Year of Publication

2013

Degree Name

Master of Science (MS)

Document Type

Master's Thesis

College

Arts and Sciences

Department

Psychology

First Advisor

Dr. Richard H. Smith

Abstract

Envy is a painful emotion that can negatively impact one’s self-worth. It is also a shameful, socially undesirable emotion, implying both inferiority and hostility. Some scholars suggest that these features of envy lead to a need to cope with the emotion. Thus, over time, envy tends to be transformed into more socially acceptable responses such as resentment or dislike. The present study tested this claim. First, envy was manipulated by asking participants to read an article containing an interview with either a high- or low-envy target. The second article manipulated the likeability of the target by varying whether or not he or she made an arrogant statement. Finally, a third article indicated that the target had suffered a misfortune.
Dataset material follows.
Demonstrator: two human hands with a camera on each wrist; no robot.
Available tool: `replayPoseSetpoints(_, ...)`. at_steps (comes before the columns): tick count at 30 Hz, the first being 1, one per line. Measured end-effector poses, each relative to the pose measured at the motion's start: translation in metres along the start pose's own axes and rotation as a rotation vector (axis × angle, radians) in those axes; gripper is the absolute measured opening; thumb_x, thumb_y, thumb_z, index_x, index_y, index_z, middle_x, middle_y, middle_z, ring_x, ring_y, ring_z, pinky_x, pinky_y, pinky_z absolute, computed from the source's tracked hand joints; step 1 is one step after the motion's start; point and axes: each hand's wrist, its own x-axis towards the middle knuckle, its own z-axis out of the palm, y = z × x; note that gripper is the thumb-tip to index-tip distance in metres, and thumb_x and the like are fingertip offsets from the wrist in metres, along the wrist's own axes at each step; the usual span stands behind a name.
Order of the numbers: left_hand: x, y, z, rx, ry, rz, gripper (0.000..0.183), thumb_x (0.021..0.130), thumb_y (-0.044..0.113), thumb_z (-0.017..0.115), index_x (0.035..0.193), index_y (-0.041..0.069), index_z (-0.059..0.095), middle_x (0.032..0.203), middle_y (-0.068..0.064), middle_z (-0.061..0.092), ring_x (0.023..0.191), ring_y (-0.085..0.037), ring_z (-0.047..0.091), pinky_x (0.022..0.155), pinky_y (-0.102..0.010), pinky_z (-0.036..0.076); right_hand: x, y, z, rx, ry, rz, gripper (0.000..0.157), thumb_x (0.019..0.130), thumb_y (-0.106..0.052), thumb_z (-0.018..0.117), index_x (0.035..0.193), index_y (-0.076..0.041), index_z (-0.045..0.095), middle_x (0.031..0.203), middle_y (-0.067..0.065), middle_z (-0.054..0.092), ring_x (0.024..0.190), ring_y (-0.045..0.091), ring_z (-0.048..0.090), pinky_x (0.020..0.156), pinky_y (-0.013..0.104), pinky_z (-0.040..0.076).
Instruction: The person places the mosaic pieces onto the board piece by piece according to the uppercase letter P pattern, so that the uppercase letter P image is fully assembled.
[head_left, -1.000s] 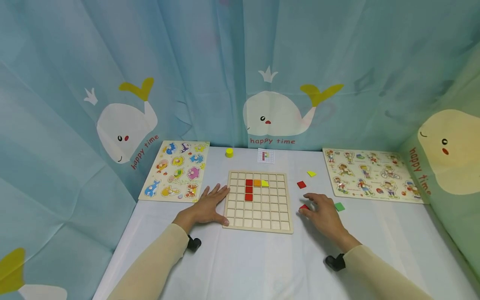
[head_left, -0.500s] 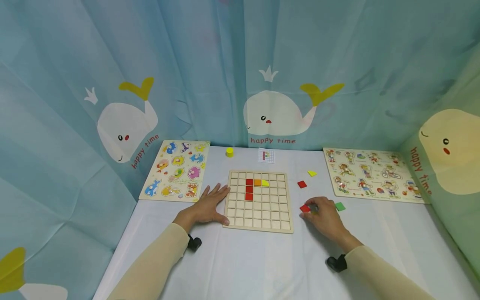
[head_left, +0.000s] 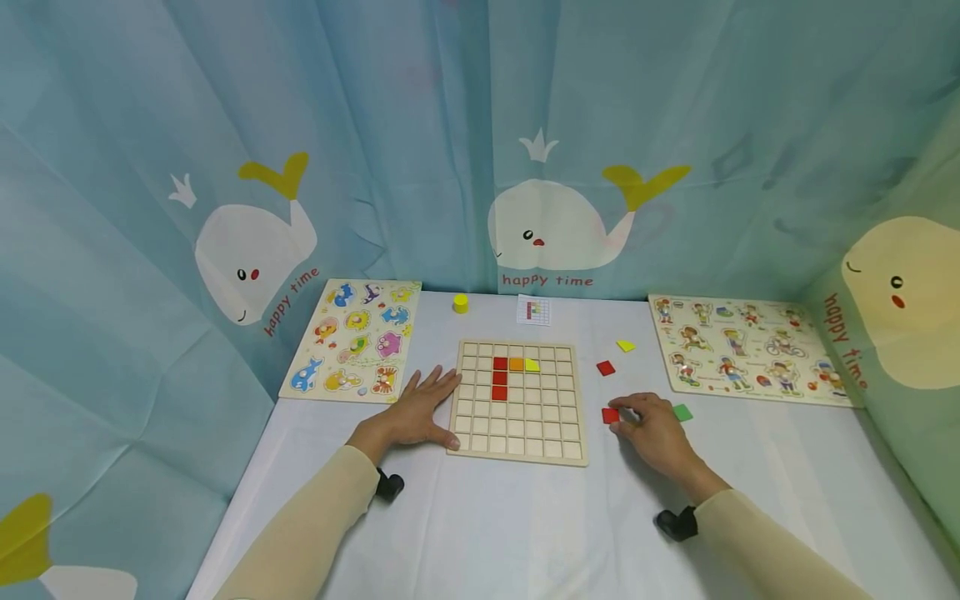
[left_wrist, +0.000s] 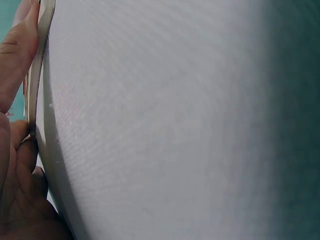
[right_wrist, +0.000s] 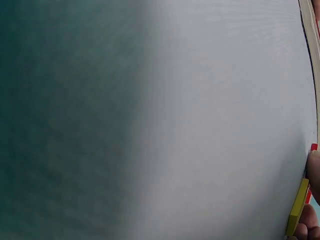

Although, as predicted, envy decreased, the manipulation of likeability did not affect this decrease. Consistent with predictions, resentment increased after the second article and this was more likely when the target was dislikeable than when the target was likeable. Finally, the participants felt greater schadenfreude when the dislikeable target suffered than when the likeable target suffered and marginally more schadenfreude when the target was more enviable. Clearly, envy dissipated over time, but further research is needed to determine precisely why.